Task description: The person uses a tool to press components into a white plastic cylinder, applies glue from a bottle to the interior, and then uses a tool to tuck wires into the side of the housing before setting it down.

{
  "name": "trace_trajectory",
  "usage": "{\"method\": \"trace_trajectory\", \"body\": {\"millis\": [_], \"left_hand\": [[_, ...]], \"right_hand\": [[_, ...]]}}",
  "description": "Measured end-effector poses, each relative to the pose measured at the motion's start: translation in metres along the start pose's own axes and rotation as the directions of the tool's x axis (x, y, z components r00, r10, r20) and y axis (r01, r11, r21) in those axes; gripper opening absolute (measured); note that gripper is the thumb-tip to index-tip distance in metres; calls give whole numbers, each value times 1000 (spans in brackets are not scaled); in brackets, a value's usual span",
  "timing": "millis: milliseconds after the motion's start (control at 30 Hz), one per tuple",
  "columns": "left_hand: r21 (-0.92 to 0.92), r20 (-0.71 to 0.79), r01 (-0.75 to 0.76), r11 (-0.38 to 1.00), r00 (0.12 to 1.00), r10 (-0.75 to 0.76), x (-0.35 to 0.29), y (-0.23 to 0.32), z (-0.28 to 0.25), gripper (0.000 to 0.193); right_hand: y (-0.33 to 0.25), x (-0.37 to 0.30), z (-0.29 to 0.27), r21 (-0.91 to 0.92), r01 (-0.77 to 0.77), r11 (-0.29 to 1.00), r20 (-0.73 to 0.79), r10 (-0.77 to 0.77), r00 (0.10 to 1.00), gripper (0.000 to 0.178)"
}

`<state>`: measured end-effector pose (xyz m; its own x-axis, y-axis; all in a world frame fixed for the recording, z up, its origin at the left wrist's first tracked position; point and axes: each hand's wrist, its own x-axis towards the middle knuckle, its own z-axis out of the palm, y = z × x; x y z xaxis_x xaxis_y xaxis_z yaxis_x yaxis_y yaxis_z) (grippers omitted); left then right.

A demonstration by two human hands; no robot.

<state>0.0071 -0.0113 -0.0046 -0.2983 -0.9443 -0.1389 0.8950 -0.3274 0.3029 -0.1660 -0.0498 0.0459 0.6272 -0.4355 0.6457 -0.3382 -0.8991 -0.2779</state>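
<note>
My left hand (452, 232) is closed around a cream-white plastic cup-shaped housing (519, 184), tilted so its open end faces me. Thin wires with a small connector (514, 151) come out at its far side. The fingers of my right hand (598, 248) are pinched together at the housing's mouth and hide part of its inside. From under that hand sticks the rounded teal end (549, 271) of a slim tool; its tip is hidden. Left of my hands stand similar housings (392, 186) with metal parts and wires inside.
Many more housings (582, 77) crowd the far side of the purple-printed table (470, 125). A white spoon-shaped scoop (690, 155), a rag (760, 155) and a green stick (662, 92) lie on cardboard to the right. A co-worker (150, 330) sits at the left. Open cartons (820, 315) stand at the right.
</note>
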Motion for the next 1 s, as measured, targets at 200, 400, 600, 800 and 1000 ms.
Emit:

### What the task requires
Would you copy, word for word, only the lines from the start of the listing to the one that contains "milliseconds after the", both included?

### Task answer
Task description: The person uses a tool to press components into a white plastic cylinder, applies glue from a bottle to the interior, and then uses a tool to tuck wires into the side of the housing before setting it down.

{
  "name": "trace_trajectory",
  "usage": "{\"method\": \"trace_trajectory\", \"body\": {\"millis\": [_], \"left_hand\": [[_, ...]], \"right_hand\": [[_, ...]]}}",
  "description": "Measured end-effector poses, each relative to the pose measured at the motion's start: translation in metres along the start pose's own axes and rotation as the directions of the tool's x axis (x, y, z components r00, r10, r20) and y axis (r01, r11, r21) in those axes; gripper opening absolute (measured); note that gripper is the thumb-tip to index-tip distance in metres; calls give whole numbers, each value times 1000 (spans in brackets are not scaled); in brackets, a value's usual span",
  "timing": "millis: milliseconds after the motion's start (control at 30 Hz), one per tuple",

The given answer completes the exercise.